Activity:
Each line of the data below holding the word "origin" must be copied.

[Recorded information]

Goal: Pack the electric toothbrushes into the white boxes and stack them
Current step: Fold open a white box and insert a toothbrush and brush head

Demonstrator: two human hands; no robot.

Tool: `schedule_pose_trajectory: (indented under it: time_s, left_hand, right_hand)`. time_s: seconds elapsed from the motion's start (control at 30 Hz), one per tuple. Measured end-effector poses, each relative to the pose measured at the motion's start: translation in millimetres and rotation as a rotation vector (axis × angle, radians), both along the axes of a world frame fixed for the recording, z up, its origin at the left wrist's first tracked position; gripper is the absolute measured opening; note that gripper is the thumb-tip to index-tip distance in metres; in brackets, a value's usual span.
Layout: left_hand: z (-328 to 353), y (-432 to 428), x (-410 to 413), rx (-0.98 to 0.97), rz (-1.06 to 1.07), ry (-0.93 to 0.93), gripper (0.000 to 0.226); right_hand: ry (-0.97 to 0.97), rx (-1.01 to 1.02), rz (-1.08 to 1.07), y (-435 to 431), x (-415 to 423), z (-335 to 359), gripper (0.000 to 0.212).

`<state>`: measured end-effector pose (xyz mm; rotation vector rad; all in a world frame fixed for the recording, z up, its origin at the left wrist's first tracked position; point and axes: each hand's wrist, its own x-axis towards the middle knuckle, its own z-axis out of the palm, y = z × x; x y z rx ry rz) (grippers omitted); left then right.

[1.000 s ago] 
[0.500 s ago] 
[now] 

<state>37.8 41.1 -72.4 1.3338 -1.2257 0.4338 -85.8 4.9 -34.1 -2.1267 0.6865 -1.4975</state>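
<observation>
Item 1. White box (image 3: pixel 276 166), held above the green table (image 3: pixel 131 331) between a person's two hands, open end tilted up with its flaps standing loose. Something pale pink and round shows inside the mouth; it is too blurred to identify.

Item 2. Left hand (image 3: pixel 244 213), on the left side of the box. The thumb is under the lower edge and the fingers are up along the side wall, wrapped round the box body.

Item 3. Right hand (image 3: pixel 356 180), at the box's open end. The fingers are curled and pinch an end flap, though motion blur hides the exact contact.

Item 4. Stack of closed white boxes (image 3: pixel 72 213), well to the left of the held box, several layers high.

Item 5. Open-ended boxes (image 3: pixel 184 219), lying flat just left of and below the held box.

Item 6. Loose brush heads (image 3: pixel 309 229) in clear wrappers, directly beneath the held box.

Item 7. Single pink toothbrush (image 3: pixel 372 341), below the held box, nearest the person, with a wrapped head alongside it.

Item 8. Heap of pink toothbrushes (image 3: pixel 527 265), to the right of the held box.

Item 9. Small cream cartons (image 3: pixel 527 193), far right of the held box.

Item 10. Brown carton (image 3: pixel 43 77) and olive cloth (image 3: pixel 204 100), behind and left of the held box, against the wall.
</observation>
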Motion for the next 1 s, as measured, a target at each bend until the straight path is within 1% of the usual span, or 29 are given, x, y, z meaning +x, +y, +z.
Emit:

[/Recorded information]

Written answer:
Tool: `schedule_pose_trajectory: (indented under it: time_s, left_hand, right_hand)`. time_s: seconds elapsed from the motion's start (control at 30 Hz), one per tuple. Measured end-effector poses, each relative to the pose measured at the motion's start: translation in millimetres and rotation as a rotation vector (axis × angle, radians), both along the axes of a world frame fixed for the recording, z up, its origin at the left wrist's first tracked position; gripper is the absolute measured opening; note that gripper is the thumb-tip to index-tip distance in metres; in brackets, a value's usual span.
`<state>`: measured end-effector pose (xyz mm; rotation vector rad; all in a world frame fixed for the recording, z up, its origin at the left wrist's first tracked position; point and axes: each hand's wrist, its own x-axis towards the middle knuckle, its own z-axis out of the palm, y = z × x; x y z rx ry rz) (grippers omitted); left then right.

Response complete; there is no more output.